With the key ideas in place the question then became: How does a master plan identify placemaking elements that create a true innovation district? The district already had the potential to be an economic engine. Logan Airport, the Silver Line, and South Station are all proximate, and its adjacency to the existing central business district meant many of the ingredients were already there.

Echelon Seaport. Image courtesy of Chuck Choi.

The answer lay in realizing that the needs of knowledge firms, workers and residents were aligned in a shared desire for a lifestyle-focused neigborhood. For those who can be anywhere, the quality of urban life is the key attribute that gives them somewhere to call home.
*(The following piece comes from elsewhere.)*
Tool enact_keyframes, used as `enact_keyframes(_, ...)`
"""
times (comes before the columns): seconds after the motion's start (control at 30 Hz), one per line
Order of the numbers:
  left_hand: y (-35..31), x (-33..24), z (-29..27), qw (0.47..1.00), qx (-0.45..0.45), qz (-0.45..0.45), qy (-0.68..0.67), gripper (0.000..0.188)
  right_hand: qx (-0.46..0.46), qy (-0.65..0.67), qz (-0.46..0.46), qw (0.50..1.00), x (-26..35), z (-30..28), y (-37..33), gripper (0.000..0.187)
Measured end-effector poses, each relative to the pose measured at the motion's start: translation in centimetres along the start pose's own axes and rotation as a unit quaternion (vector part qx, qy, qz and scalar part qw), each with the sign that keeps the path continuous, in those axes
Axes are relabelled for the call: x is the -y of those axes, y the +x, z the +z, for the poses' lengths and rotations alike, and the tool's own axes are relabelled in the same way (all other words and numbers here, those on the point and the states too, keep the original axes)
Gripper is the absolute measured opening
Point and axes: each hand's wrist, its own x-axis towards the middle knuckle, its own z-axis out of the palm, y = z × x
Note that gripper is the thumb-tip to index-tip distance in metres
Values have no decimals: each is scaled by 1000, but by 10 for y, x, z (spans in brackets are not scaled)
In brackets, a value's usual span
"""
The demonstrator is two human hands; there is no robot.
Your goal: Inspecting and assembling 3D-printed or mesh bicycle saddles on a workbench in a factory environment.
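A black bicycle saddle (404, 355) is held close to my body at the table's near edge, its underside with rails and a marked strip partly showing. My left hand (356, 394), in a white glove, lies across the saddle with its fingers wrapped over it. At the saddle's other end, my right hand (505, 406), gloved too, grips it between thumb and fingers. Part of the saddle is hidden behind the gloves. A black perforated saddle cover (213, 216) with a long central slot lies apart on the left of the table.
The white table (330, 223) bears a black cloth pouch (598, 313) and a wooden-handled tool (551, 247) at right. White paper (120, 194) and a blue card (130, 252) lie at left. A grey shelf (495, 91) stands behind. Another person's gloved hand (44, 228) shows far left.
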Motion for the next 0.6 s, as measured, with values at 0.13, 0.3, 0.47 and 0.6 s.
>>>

Through design guidelines, a curated mix of uses, and public space protocols, the master plan laid the foundation for particular urban experiences—breweries, cafes, pop-ups, and other offerings one might seek for socializing outside of work, spaces that result in the everyday, serendipitous encounters so critical to fostering innovation.
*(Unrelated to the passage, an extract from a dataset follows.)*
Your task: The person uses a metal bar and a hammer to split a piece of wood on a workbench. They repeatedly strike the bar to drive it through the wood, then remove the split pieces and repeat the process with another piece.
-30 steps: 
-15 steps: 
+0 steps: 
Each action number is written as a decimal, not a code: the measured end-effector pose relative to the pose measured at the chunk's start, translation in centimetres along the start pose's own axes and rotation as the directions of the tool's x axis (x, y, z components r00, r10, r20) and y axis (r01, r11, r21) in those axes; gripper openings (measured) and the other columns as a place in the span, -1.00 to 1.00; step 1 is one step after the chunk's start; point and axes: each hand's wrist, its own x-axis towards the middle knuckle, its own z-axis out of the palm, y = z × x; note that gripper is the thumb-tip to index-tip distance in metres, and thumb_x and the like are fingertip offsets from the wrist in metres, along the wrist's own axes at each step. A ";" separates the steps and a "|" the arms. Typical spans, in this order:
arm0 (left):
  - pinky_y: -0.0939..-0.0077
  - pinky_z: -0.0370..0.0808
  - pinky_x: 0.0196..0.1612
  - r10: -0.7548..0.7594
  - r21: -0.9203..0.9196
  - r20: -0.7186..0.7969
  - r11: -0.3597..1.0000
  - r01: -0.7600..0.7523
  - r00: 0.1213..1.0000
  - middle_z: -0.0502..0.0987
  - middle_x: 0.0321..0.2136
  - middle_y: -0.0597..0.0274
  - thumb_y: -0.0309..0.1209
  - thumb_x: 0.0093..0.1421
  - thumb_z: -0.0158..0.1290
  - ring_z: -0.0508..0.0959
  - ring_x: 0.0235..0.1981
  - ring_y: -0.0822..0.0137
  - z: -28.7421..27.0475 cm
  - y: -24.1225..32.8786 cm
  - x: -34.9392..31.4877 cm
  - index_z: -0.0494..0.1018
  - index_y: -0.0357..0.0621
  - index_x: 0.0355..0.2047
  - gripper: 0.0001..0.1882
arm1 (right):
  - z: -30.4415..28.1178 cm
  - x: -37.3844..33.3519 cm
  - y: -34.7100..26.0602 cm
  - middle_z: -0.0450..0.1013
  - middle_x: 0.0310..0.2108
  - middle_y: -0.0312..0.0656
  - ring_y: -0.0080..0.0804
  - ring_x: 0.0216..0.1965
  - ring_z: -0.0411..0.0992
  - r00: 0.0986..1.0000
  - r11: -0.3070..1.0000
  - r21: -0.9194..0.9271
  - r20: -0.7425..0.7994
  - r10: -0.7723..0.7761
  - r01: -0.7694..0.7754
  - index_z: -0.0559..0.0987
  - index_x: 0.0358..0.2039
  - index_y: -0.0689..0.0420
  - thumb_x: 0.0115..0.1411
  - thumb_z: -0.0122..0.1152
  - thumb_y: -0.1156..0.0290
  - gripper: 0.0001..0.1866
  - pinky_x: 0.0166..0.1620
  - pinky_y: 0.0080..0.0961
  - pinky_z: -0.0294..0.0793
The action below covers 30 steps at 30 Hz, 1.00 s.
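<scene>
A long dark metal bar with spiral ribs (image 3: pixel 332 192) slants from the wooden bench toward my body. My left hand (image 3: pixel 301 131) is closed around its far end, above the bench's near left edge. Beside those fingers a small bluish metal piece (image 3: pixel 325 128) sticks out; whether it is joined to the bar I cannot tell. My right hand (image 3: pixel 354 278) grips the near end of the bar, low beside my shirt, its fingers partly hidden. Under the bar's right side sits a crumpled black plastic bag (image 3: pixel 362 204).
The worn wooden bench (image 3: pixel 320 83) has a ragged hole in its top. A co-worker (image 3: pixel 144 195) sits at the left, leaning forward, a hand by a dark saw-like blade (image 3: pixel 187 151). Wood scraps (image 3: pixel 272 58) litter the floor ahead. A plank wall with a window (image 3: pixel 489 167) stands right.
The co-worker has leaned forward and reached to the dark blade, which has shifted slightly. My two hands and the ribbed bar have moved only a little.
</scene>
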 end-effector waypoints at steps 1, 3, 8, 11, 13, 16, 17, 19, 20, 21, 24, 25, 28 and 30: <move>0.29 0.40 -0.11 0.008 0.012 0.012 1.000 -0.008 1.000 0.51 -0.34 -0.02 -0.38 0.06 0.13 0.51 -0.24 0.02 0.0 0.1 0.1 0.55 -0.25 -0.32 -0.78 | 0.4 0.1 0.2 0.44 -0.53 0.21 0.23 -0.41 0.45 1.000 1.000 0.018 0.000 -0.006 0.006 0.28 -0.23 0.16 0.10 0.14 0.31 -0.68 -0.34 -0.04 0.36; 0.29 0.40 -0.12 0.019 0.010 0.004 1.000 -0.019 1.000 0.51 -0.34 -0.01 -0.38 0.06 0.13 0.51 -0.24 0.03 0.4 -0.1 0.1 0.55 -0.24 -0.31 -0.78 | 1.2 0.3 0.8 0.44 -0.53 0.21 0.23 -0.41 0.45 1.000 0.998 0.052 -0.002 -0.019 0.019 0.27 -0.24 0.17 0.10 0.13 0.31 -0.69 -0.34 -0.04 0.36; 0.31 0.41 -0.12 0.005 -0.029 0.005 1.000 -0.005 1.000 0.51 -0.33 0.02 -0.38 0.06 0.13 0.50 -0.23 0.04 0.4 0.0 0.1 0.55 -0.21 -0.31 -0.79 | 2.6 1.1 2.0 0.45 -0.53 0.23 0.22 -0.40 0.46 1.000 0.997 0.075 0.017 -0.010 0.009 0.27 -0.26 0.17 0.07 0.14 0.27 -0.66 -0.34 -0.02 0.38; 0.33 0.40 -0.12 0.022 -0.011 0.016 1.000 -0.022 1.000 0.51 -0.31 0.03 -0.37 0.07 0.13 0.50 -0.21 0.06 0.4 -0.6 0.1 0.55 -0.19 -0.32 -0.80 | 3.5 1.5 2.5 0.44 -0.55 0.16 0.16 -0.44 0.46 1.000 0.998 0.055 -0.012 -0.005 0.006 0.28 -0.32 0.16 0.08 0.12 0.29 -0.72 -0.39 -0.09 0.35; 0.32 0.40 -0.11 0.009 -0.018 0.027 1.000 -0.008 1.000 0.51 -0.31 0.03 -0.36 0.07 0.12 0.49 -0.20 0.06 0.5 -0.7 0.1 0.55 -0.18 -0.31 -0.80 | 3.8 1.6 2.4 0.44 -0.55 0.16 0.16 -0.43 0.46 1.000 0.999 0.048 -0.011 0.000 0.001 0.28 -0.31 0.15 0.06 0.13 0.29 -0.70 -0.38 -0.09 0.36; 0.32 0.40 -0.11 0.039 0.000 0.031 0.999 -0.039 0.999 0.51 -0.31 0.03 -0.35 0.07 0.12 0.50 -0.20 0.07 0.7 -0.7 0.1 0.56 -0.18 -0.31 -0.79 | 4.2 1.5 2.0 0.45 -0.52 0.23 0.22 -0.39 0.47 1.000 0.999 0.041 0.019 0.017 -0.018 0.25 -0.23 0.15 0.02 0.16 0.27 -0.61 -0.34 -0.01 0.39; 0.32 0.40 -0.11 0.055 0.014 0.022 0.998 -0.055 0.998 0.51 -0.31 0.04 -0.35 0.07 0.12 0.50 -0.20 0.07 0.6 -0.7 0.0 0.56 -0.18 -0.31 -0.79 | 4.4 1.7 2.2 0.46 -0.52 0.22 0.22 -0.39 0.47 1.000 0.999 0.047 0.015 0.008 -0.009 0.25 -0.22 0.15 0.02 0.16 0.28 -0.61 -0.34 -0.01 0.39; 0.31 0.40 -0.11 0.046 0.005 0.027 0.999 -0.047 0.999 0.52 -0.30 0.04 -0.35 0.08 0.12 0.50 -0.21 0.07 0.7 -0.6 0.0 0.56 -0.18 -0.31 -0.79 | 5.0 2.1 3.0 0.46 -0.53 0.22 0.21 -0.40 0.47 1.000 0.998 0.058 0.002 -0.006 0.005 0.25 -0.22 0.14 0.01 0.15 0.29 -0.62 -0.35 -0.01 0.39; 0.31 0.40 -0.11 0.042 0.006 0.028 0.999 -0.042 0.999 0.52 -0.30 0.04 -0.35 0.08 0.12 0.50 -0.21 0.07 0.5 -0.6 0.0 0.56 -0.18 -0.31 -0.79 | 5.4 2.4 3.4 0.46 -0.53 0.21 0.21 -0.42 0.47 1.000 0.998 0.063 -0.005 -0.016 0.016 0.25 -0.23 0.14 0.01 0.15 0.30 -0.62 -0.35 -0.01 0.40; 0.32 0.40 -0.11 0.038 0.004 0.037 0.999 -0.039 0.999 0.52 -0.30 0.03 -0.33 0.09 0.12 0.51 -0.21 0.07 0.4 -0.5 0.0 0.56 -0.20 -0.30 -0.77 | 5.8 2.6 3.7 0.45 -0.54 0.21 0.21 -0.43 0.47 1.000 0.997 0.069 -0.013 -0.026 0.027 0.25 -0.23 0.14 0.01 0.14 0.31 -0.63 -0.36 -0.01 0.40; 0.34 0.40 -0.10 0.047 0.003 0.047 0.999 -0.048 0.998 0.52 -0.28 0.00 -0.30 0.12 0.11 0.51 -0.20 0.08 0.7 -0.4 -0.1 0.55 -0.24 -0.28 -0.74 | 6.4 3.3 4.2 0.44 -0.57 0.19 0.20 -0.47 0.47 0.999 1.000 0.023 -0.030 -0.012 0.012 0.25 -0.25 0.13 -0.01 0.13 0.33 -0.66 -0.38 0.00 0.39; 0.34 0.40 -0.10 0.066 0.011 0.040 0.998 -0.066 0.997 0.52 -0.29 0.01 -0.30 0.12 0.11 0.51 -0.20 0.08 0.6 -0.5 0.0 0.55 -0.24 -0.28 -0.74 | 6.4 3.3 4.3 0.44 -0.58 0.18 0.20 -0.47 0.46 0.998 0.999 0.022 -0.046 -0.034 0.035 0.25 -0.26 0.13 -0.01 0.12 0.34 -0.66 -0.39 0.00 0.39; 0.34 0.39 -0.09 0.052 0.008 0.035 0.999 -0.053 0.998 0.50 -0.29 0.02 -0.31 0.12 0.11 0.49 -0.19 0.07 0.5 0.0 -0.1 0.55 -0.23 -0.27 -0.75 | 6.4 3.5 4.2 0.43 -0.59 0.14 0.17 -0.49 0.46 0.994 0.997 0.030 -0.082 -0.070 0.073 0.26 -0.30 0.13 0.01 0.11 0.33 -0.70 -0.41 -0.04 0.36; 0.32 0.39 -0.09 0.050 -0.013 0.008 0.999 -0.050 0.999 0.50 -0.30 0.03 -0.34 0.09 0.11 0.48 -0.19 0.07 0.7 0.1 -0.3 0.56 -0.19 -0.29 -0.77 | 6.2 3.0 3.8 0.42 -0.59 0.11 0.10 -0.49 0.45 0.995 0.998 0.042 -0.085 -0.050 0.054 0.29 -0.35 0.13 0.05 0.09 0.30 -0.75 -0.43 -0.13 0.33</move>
Largely, these master planning moves were successful. Seaport has become one of Boston’s most desirable places to live and has attracted Boston’s highest density of venture capital and technology firms, while ranking second only to Kendall Square in the biotech industry. Notable tenants include Amazon, Autodesk, General Electric, WeWork, Fidelity Investments, and a significant quantity of start-ups.

Looking Back, Looking Forward

It is unusual for an architecture firm to conceive of a neighborhood master plan, undertake subsequent projects that form part of its decades-long realization (Echelon Seaport), and then design projects in nearby areas that respond to the mostly-realized master plan as a new existing context (Channelside).
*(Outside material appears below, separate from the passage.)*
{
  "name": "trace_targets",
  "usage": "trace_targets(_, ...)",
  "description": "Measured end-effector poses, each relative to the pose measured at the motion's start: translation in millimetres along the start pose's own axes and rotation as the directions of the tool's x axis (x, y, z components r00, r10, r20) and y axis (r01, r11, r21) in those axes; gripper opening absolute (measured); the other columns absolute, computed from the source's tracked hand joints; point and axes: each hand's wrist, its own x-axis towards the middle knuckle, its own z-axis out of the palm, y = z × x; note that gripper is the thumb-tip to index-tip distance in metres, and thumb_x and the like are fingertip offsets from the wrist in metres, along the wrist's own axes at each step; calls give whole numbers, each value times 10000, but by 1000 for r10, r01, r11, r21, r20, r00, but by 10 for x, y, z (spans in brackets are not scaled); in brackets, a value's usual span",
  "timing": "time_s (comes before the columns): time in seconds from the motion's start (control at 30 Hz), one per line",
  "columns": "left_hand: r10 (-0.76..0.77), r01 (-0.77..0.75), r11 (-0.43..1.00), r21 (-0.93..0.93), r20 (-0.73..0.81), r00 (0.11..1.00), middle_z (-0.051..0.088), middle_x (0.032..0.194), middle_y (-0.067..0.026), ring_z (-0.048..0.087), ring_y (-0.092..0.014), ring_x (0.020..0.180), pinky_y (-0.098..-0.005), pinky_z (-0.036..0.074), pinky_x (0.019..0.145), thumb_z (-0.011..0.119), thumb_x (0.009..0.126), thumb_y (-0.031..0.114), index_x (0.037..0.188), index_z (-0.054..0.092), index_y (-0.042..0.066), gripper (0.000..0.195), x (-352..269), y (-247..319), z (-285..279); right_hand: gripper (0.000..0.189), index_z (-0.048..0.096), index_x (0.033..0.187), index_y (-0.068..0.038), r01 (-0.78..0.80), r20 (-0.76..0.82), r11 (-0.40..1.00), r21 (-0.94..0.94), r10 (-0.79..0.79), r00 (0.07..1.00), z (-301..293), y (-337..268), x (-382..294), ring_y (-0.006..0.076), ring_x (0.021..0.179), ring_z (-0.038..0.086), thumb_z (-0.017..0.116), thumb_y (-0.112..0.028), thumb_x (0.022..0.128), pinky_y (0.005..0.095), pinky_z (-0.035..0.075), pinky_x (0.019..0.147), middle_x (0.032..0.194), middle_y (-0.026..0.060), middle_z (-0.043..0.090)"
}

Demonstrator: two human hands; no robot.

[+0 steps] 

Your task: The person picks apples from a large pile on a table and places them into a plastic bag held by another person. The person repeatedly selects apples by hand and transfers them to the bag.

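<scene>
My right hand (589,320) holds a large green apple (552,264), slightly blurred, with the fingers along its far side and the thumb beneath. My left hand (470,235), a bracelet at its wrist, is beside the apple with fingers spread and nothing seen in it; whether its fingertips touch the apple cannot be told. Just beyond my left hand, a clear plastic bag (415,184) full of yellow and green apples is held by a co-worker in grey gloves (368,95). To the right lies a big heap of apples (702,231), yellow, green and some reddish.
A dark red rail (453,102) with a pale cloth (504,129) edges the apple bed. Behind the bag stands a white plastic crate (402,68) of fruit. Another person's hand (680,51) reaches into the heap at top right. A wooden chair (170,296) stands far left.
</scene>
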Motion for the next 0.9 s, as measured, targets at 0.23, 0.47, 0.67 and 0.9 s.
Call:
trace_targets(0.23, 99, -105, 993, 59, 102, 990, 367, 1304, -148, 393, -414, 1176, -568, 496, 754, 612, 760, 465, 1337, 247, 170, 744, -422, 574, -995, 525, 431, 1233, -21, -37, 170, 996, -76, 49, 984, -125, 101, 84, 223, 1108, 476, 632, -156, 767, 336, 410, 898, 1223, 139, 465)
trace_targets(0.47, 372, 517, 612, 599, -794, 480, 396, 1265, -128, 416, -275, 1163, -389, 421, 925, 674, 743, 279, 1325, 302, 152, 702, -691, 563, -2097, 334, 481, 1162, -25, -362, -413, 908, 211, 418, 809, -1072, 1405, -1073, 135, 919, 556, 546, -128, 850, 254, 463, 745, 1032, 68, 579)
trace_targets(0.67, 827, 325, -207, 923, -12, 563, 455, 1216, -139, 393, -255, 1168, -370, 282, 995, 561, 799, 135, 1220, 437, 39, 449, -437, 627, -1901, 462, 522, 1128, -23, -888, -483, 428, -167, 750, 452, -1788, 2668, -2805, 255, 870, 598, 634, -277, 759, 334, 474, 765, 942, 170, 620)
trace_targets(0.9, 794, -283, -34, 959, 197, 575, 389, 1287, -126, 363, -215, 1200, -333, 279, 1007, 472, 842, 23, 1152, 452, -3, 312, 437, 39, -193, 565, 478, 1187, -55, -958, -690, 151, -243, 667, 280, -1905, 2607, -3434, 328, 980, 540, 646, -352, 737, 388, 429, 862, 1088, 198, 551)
Aerial watercolor of the Seaport Square district (center) and Echelon Seaport (right image courtesy of Raimund Koch and left image courtesy of Chuck Choi).

Reflecting on the Seaport master plan now, there are a few things we would do differently in the year 2022 than between 2006 and 2010. To execute the plan to its full potential, we would remain involved in the development of the neighborhood to control the material and scale of the resulting vertical elements. Additionally, climate change and social justice have moved from being elements of master planning to being central to urban design. At the time, our plans for the Seaport Square Innovation District were seen as onerous for their requirements of environmental performance and affordable housing, but today, we realize they did not go far enough in addressing the rapidly increasing risks of sea-level rise and enhancing urban resiliency, nor in calling for dramatic cuts in operational and embodied carbon, nor for expanding beyond affordable housing to address issues of economic inclusion and opportunity for all.

Our subsequent work in Boston has responded to these lessons, with consideration for the criticism of aspects of the realized neighborhood. These projects embody the original spirit of our master plan while considering what KPF, Boston, and the architecture industry at large have learned in the last decade.

Aerial watercolor of Channelside (center). Renderings by Dbox (left, right).

As realized today, only one major piece of KPF’s plan—the inclined pedestrian connection to Summer Street—was changed substantially by subsequent master plan revisions under new ownership. As a result, in Seaport it is possible to see today a developed space that largely reflects KPF’s original master plan from a bird’s eye view. The project has become one of the most impactful urban developments in the United States—stimulating Boston’s economy and retaining knowledge firms and workers—and one of several projects across the country that serve as successful models of high-density, mixed-use city living located in formerly industrial waterfront locations.

Today, Seaport has blossomed into a thriving and still evolving urban center. The district is unrecognizable from what it was twenty years ago, and it will be unrecognizable again in another twenty. Having laid the groundwork through the master plan and currently reinvigorating the neighborhood through architecture, KPF has been and will continue designing livable, sustainable, inclusive, and desirable urban spaces for Seaport, Boston, and beyond.